All lines of the material that contain "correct" must be copied out.

•••

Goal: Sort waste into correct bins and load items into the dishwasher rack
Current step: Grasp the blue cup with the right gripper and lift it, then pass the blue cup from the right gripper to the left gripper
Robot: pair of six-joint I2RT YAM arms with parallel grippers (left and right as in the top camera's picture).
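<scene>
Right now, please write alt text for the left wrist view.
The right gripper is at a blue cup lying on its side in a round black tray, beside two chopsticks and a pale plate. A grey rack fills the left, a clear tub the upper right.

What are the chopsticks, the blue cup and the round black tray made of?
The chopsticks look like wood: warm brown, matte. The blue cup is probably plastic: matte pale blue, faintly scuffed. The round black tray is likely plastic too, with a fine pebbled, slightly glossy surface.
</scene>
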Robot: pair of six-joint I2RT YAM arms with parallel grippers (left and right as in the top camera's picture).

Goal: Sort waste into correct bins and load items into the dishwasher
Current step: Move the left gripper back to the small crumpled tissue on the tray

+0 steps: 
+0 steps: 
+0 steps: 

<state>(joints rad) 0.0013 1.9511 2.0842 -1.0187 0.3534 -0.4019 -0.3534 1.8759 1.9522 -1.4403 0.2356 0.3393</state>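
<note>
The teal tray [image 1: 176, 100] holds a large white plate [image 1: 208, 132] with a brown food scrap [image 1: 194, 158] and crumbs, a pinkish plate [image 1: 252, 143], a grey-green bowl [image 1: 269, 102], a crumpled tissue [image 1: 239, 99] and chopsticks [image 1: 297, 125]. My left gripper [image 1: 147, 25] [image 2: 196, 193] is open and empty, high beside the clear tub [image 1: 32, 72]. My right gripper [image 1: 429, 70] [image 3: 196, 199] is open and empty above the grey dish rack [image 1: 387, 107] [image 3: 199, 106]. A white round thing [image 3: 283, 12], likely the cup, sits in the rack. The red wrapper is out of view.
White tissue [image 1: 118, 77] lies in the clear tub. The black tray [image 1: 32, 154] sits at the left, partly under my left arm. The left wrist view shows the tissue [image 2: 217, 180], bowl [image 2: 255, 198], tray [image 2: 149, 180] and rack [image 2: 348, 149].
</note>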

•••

▶ _Answer to the problem_
Goal: Sort waste into correct bins and load items into the dishwasher rack
Goal: Sort waste into correct bins and load items into the dishwasher

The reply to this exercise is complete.